Короче, он промолчал. И позже многократно раскаялся и обвинил себя в этом. Но теперь уста его словно сомкнула какая-то проклятая печать. Всю дорогу до аэропорта, и потом в самолете они говорили ни о чем. Микаэль словно почувствовал его скованность и отнес ее на счет неловкости от вчерашнего порыва. Так долетели они до России и благополучно высадились в Питерском аэропорту « Пулково». Решение лететь сразу в Санкт-Петербург принято было накануне. И Поляков с вечера несколькими звонками организовал там достойный прием и встречи с людьми, которые могли бы оказаться полезными.
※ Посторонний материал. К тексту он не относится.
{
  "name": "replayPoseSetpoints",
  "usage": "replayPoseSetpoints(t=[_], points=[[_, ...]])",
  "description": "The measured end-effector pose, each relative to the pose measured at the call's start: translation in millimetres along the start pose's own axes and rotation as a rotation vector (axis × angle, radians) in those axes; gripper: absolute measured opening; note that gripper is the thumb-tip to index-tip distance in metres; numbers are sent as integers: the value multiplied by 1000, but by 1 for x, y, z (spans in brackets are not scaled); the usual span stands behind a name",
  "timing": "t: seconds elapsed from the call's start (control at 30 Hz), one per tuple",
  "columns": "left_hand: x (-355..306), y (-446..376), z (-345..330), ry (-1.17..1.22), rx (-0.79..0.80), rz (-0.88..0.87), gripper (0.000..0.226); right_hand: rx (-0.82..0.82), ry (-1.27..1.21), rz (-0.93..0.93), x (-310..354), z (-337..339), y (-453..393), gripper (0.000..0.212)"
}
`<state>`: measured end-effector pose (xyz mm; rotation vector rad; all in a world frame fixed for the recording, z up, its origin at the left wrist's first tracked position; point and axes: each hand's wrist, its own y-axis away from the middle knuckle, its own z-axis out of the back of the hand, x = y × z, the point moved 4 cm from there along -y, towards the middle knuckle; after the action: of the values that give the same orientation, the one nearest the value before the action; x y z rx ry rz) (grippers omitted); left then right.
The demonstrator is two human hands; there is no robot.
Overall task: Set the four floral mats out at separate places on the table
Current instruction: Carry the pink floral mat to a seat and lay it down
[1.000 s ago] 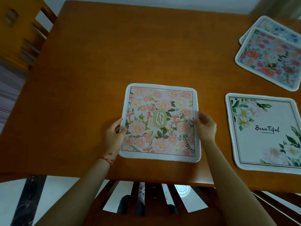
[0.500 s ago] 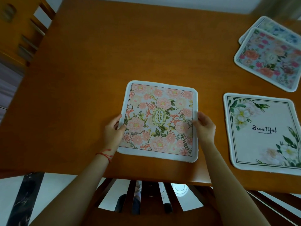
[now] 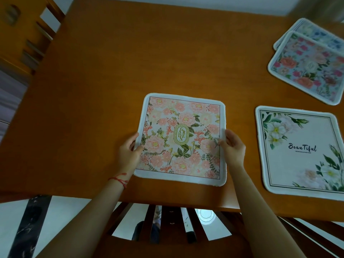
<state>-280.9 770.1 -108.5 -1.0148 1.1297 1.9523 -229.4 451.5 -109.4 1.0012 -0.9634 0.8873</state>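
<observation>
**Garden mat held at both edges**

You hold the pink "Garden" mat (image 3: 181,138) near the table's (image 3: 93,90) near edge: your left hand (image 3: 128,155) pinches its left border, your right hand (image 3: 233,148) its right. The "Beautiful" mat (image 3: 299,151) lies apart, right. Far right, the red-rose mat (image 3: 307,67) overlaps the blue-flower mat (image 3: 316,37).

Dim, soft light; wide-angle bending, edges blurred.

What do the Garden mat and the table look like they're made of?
Garden mat: probably fabric or soft foam with a matte printed face; its white border looks fuzzy and slightly uneven, and both hands pinch its side edges. Table: looks like wood or wood veneer, orange-brown with a smooth semi-gloss finish that shows soft light patches.
</observation>
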Motion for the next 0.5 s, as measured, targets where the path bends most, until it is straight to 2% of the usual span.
replayPoseSetpoints(t=[0.5], points=[[0, 4, 0, 4, -12, -11, 47, 10, 11, 11, 7, -1, 2, 33]])
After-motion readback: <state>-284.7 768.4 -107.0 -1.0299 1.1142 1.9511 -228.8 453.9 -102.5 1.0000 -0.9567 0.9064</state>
Аполлон Моисеевич Штеенгард был в этом смысле человеком номер один Профессор, доктор юридических наук, он не далее как в прошлом году выпустил свет книгу " Сыск в дореволюционной России ", которая несмотря не несколько неуклюжее и явно непрезентабельное, с точки зрения маркетинга книжного рынка, название стала подлинным бестселлером, особенно в среде истинных знатоков и ценителей жанра. Для Аполлона Моисеевича это было совершенной и приятной неожиданностью, поскольку писал он отчасти научно-публицистическое произведение, делясь с широкой общественностью тем, что уже использовано было в обеих его диссертациях или, напротив, не вошло в научные труды, в силу того, что в их канву не укладывалось. Но получился бестселлер, и Аполлон Моисеевич искренне радовался обрушившейся на него вдруг славе, и некоторым даже нежданным деньгам, посему пребывал в отличном расположении духа и охотно согласился принять про просьбе крупного питерского предпринимателя двух молодых людей, один из которых к тому же был иностранный подданный и русский князь — Дело об убийстве семьи фон Палленов? Молодые люди, вы обратились по адресу И по весьма точному адресу, скажу я вам. Я не включил новеллу об этом потрясающем преступлении в книгу только лишь потому, что думал писать о нем отдельно. Впрочем, что значит думал? Я и теперь думаю, просто теперь я думаю, что о таких делах писать должен не я, ученый сухарь, а человек, обладающий литературным даром. Ко мне, знаете ли, уже обратилось несколько литераторов и предложили сотрудничество. Весьма, весьма достойных литераторов, скажу я вам, так что я теперь как богатая девица на выданье пребываю в сладостном процессе выбора Таким вот образом. Так что книга будет, можете не сомневаться. Однако у вас, как я понимаю интерес не литературный? А то — в очередь, в очередь соискателей и на общих основаниях, даром, что из Парижа! Шучу, разумеется. Так, чем могу?